### EXERCISE PROMPT
Return an exact copy of the data, starting at its first line and ending at the line that contains "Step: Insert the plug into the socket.", minus any pictures.
-- SUPPLIED MATERIAL follows --
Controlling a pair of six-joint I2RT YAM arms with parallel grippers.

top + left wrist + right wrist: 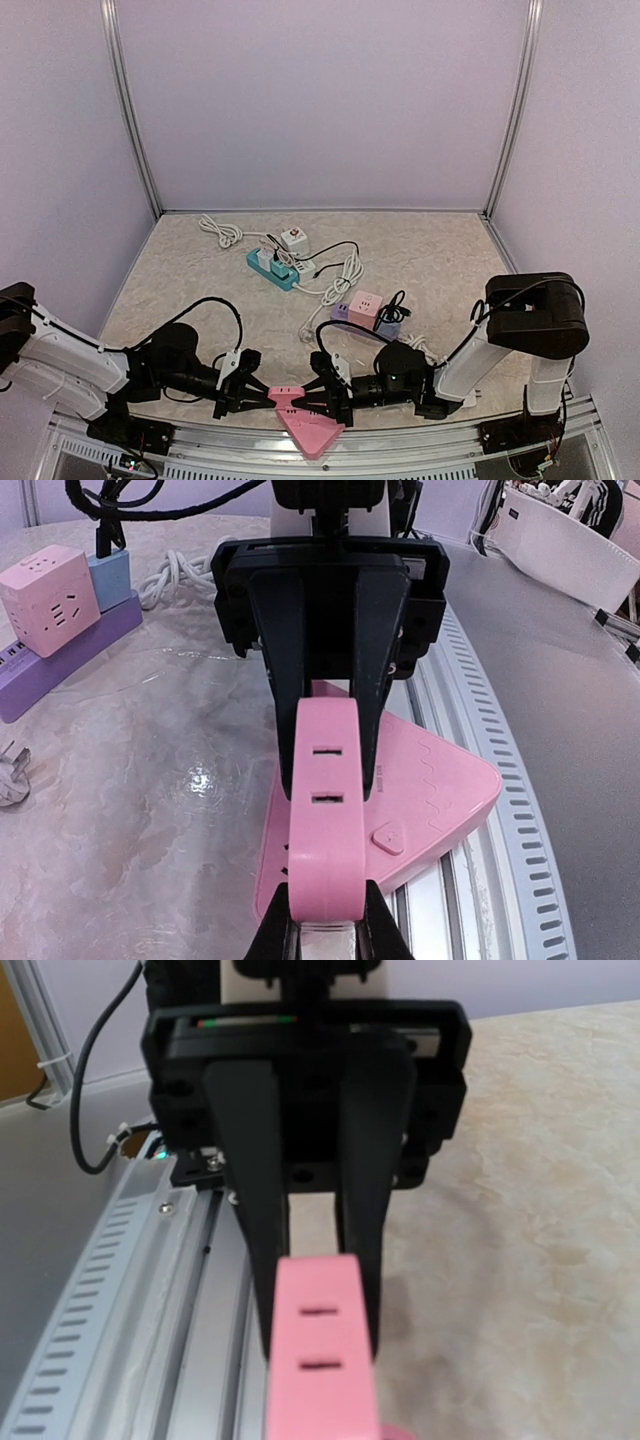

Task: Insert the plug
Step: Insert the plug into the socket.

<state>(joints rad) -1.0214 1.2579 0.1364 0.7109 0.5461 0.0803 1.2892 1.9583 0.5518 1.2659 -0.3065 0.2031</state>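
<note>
Pinching the pink power strip (310, 428) from both ends at the near edge of the table (200, 290). Clamping the left gripper (262, 394) narrow on one end of the strip's slotted edge, and clamping the right gripper (320, 398) narrow on the opposite end. Showing, in the left wrist view, two slots facing up along that edge, with the flat triangular body sloping away over the metal rail (520, 810) and carrying a small button (388, 838). Leaving what is probably the plug (10, 772), a white piece with prongs half cut off by the frame, lying on the table well apart from the strip and touching neither claw. Sitting farther back: a pink cube socket (365, 304) just beside a purple strip (342, 313), a teal strip (272, 268) with plugs in it, and a white cube (294, 238) near a coiled white cable (222, 232).
</note>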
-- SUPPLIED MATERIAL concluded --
### RESULT OF THIS TASK
Controlling a pair of six-joint I2RT YAM arms with parallel grippers.

top + left wrist + right wrist: 

Task: Insert the plug
Step: Insert the plug into the socket.

Now the exercise is finished.